**Work item:** The answer must consist only of the lines from the line with "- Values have" to the line with "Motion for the", both included, exactly as they stand below.
(Data supplied begins)
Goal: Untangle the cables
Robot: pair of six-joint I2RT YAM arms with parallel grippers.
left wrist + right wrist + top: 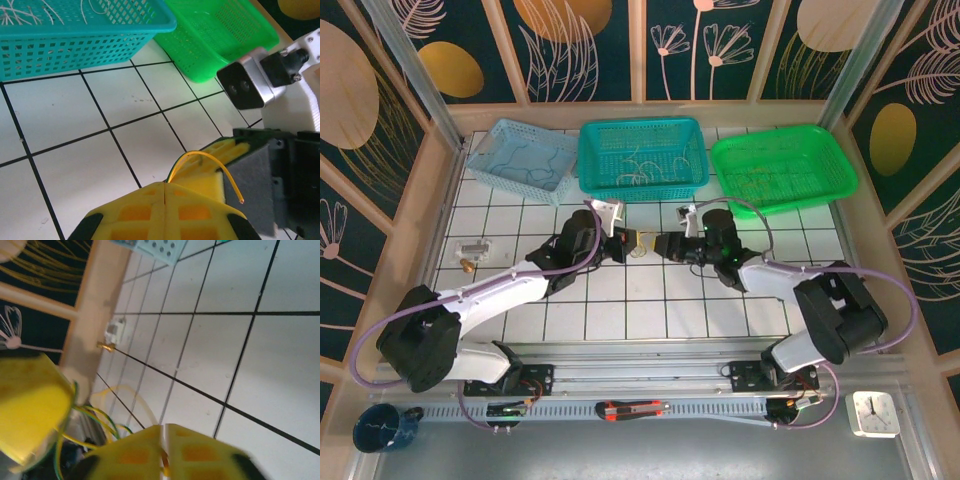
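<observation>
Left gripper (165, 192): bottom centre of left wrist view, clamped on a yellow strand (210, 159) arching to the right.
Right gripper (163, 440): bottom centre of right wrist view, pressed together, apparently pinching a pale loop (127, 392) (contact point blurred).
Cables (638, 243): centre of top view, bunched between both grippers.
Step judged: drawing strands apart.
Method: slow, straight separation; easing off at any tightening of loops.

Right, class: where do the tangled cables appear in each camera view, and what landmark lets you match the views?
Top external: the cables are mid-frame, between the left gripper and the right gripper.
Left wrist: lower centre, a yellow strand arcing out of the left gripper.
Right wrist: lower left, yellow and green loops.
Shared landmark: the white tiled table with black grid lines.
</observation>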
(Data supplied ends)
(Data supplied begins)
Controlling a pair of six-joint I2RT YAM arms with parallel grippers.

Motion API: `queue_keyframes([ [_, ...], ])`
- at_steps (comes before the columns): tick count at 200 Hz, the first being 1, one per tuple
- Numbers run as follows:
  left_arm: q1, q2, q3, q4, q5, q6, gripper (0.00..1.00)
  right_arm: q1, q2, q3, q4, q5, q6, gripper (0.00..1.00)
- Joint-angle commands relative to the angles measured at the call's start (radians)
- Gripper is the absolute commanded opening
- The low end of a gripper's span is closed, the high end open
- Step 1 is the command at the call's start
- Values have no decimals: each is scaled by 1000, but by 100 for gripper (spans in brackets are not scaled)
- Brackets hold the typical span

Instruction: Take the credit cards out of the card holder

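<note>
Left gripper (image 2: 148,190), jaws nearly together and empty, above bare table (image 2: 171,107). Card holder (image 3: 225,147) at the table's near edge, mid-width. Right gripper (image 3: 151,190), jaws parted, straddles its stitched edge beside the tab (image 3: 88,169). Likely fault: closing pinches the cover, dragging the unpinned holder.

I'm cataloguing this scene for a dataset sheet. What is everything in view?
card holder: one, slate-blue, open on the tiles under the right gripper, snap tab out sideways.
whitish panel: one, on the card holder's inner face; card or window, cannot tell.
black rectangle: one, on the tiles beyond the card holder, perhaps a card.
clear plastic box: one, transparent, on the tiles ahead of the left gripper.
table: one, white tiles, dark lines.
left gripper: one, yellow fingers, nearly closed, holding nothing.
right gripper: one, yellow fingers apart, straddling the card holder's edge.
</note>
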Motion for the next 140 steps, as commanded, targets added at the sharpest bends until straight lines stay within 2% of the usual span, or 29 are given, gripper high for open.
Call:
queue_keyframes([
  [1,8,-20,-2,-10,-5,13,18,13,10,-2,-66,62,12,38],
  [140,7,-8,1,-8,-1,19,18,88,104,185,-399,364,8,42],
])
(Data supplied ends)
**Result:**
- Values have no decimals: each is scaled by 1000, but by 100 for gripper (spans in brackets are not scaled)
- Brackets hold the typical span

Instruction: Take the credit cards out of the card holder

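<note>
Left gripper (image 2: 148,190), jaws nearly together and empty, above bare table (image 2: 171,107). Card holder (image 3: 225,147) at the table's near edge, mid-width. Right gripper (image 3: 151,190), jaws parted, straddles its stitched edge beside the tab (image 3: 88,169). Likely fault: closing pinches the cover, dragging the unpinned holder.

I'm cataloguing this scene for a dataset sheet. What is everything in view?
card holder: one, slate-blue, open on the tiles under the right gripper, snap tab out sideways.
whitish panel: one, on the card holder's inner face; card or window, cannot tell.
black rectangle: one, on the tiles beyond the card holder, perhaps a card.
clear plastic box: one, transparent, on the tiles ahead of the left gripper.
table: one, white tiles, dark lines.
left gripper: one, yellow fingers, nearly closed, holding nothing.
right gripper: one, yellow fingers apart, straddling the card holder's edge.
</note>
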Motion for the next 140 steps, as commanded, targets added at the sharpest bends until straight lines stay within 2% of the usual span, or 29 are given, gripper high for open.

The required answer is now complete.